Proviamo ancora a fare un esempio, tratto dal mondo videoludico: Assassin’s Creed 2. Al netto della cornice che regge il gioco (il rivivere le memorie dei propri antenati) e della qualità dell’opera, soffermiamoci su un punto: nei panni di Ezio Auditore saremo chiamati a sventare un tentativo di colpo di stato ma allo stesso tempo, nella nostra permanenza a Forlì, dovremmo anche andare a caccia di alcuni mariti fedifraghi. Queste due azioni non vi sembrano lievemente incongruenti?

Ouch, che botta: la sospensione dell’incredulità vacilla… Come è possibile? In questo caso siamo di fronte a uno dei tanti limiti dei giochi open world. Nel marasma generato dal voler offrire un mondo ricco di situazioni e cose da fare, gli sviluppatori molte volte finisco per riempire il gioco di missioni secondarie che cozzano o c’entrano marginalmente con la trama principale dell’opera.

La stessa cosa accade al cinema quando, ad esempio, nei film horror si preferisce usare la “via semplice” per spaventare lo spettatore. Mi sto ovviamente riferendo allo sconsiderato uso da parte di molti sceneggiatori di alcune soluzioni ormai stantie e snervanti: jump scares, personaggi che optano per le scelte più “bovine” e illogiche e così via… Il risultato? Lo spettatore, deciso a mantenere fede alla sospensione dell’incredulità, cercherà di passare sopra a queste incongruenze ma alla fine – chi più, chi meno – si sentirà in parte preso in giro e “tradito” dalla mancanza di logica e realismo della pellicola.

Siamo di fronte a un cane che si morde la coda: molti vanno alla ricerca del realismo ma al contempo, per poter godere del prodotto, devono fingere di essere “increduli” di fronte a ciò che vedono… Un bel pasticcio.

The Descent, un horror che sa come farti provare timore e raccapriccio…

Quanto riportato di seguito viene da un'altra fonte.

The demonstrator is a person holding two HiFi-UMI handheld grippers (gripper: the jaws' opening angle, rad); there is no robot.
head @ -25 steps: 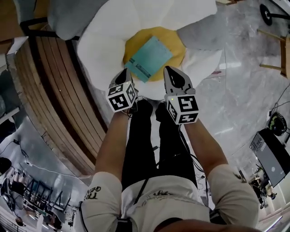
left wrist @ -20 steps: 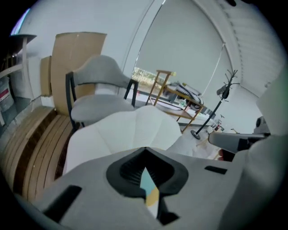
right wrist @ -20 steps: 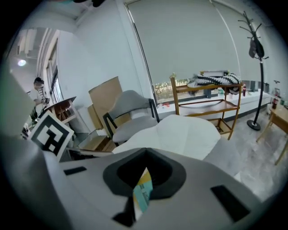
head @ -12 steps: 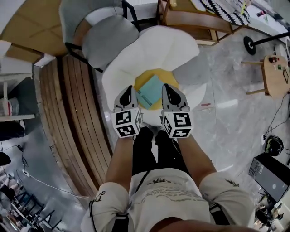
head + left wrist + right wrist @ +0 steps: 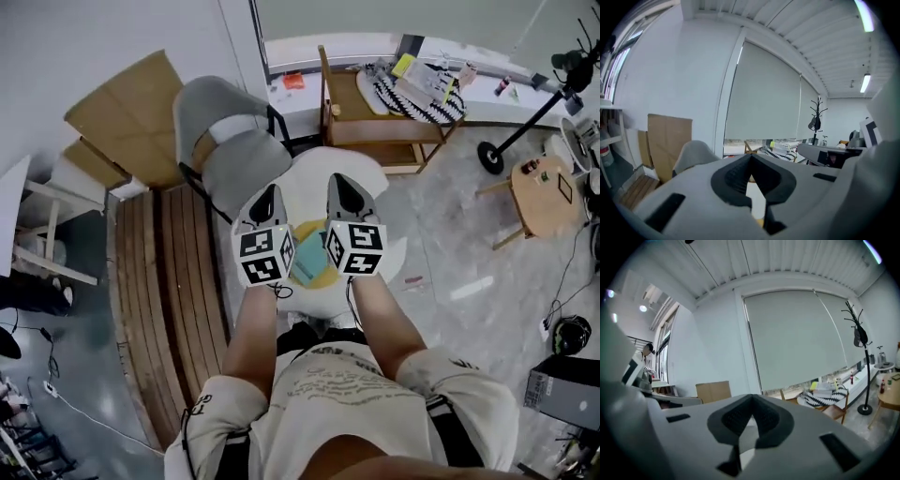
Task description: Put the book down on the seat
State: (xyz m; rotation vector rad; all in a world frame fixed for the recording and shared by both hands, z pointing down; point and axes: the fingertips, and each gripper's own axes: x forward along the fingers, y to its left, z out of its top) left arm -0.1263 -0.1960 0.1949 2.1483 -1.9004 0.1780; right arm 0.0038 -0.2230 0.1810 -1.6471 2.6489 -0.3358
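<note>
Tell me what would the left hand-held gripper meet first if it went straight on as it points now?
Probably the wooden-framed chair under the grey roller blind; the shut left hand-held gripper points nearly level just right of the grey shell chair. Depth is unclear.

Down at six o'clock, right gripper, jaws tight together, nothing between them. From twelve round to two, a pale roller blind, pulled right down. Out at three, a black coat stand, something dark hung on it. At four, a striped cloth heaped over a wooden frame. At eight, a cardboard box against the wall. Far out at nine, a person.
</note>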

Un sano bilanciamento: in conclusione

E allora? C’è una via di uscita da questo paradosso? Si, credo proprio di si. Tornando alla domanda iniziale, penso che ogni volta che ci approcciamo a un prodotto, esso deve sempre contenere al suo interno una “quantità minima” di realismo. Ovviamente questa quantità varia da persona a persona e non è quantificabile in modo chiaro e preciso. Diciamo che, se proprio volessimo trovare una formula, questa potrebbe essere:

Realismo minimo = quantità di logica e coerenza necessaria per non far cedere la sospensione dell’incredulità

I prodotti ben congegnati, a mio modo di vedere, sono proprio quelli che riescono contemporaneamente a fornirci una piccola dose di realismo alternata a situazioni “illogiche” che però noi possiamo “digerire” mettendo in atto la sospensione dell’incredulità. Come nelle antiche formule alchemiche, se si sbagliano le dosi… è la fine. Il prodotto ci apparirà stantio, privo di mordente o, peggio, totalmente senza senso.

Realismo e incredulità, quindi, vanno a braccetto: esse sono, a mio modo di vedere, i due elementi imprescindibili che caratterizzano tutte (o quasi) le esperienza di fruizione di contenuti ludici, televisivi o cinematografici.